When completed, the refurbished building will have two operating rooms, two intensive care units and a 15-bed gynaecological ward.
Additionally, they have supported the training of midwives, nurses, doctors on basic and emergency maternal and neonatal care refresher courses.
They have also supported midwifery institutions and nurse training institutions and provided family planning.
Another intervention introduced to curb maternal deaths is the Government policy that resulted in the scrapping of user fees in public health institutions.
MICS at a glance
The large-scale and challenging field survey was conducted between January and April last year for the 2019 MICS and received funding from the European Union, UKAID, and the Government of Sweden as well as UNICEF and UNFPA. Through these efforts, Zimbabwe became only the 14th country to complete and release the 6th round of MICS results.

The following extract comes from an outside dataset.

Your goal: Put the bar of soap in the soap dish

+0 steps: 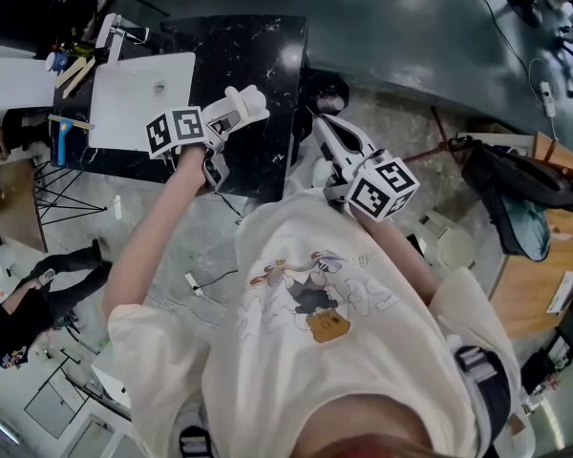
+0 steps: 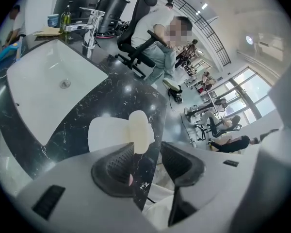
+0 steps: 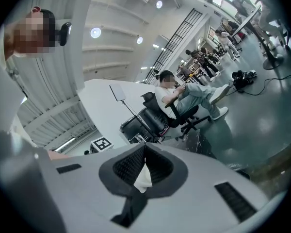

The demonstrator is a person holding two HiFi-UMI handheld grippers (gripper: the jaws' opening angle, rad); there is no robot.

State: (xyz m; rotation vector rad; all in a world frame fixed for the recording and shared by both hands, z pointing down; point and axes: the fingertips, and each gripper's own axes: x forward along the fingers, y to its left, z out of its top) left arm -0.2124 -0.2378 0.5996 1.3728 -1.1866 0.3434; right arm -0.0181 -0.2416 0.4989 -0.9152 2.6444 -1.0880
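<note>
In the left gripper view the cream bar of soap (image 2: 139, 130) rests on the right end of the white soap dish (image 2: 105, 134), which sits on the black marble counter (image 2: 131, 93). My left gripper (image 2: 148, 153) hangs just above and in front of the soap, open; its dark pads (image 2: 114, 168) touch nothing. In the head view the left gripper (image 1: 241, 106) is over the counter and hides soap and dish. My right gripper (image 1: 323, 127) hovers off the counter's right edge, pointing about level. Its pads (image 3: 131, 166) meet at the tips, so the right gripper (image 3: 144, 147) is shut and holds nothing I can make out.
A white sink basin (image 2: 43, 76) with a chrome faucet (image 2: 89, 25) lies left of the dish. The counter edge drops to the floor just right of the soap. A person sits in an office chair (image 2: 140, 42) beyond the counter. A wooden table (image 1: 544, 284) stands at right.
</note>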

The main objectives of the survey are to collect socio-economic data on health, education, child protection, water and sanitation, HIV/AIDS, human capital and well-being of children, women and men of Zimbabwe that can be used for monitoring progress towards achievement of SDGs, Medium Term Plan, ZUNDAF and Transition Funds.
MICS also seeks to build capacity of national partners in data collection, compilation, processing, analysis and reporting on the situation of children, women and men.

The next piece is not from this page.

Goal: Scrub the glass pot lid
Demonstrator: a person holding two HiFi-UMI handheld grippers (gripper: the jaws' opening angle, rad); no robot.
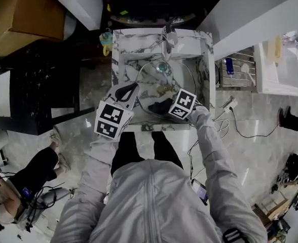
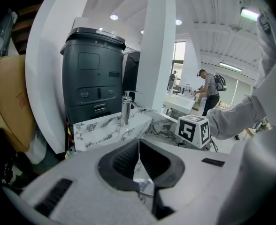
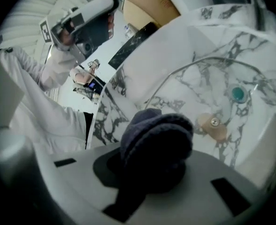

This survey also provides decision makers with evidence on the situation of children and women’s rights and other vulnerable groups in Zimbabwe and to produce the multi-dimensional child poverty measurement.
“Though other countries are following, including some in the Southern African region, having Zimbabwe as one of the first few to complete the survey is testament to the value that the Government of Zimbabwe attaches to the importance of robust indicators on the situation of children and women,” said UNICEF Representative Laylee Moshiri last week.
“I am very excited today that we are disseminating the 2019 MICS results. The results could not have come at any better time than now when the Government of Zimbabwe is in the process of coming up with the first Five Year National Development Plan aimed at steering the country towards sustainable development,” she added.
The survey findings provide disaggregated data to measure progress and assess gaps on key indicators in numerous thematic areas affecting women and children’s lives such as child and maternal mortality, fertility, child health and nutrition, amongst many others.
“The MICS are conducted under the auspices of the Zimbabwe United Nations Development Assistance Framework (ZUNDAF) jointly coordinated by the Office of the President and Cabinet and the UN Resident Coordinator,” said Mr Taguma Mahonde, ZIMSTAT Director-General.
“I would like to commend UNICEF for coordinating the provision of financial and technical assistance for the MICS without which this survey would not have been possible. The partnership with the Government of Zimbabwe is appreciated and I hope it will grow from strength to strength,” he said.
Since its inception in 1995, 326 MICS surveys have been conducted by 116 countries generating data on key indicators on the well-being of children and women, and helping shape policies and programmes for the improvement of their lives. MICS is a major source of data for countries to measure progress on the 2030 Agenda and achieving the Sustainable Development Goals.
The MICS involves a wide range of stakeholders at different levels including key Government departments, namely ZIMSTAT, Ministry of Finance and Economic Development, Ministry of Health and Child Care; Ministry of Primary and Secondary Education, and Ministry of Public Service, Labour and Social Welfare.
The latest MICS also carries new topics that include: rapid water quality testing, social transfers, foundational learning skills (children age 7-14), child and adult functioning, migration status, use of clean fuels and technology, and victimisation.
The 2018/19 MICS also provides a wealth of social statistics for the assessment of progress towards achievement of expected social outcomes and impacts for the children, women and men of Zimbabwe as well as for the development of new programmes in 2019.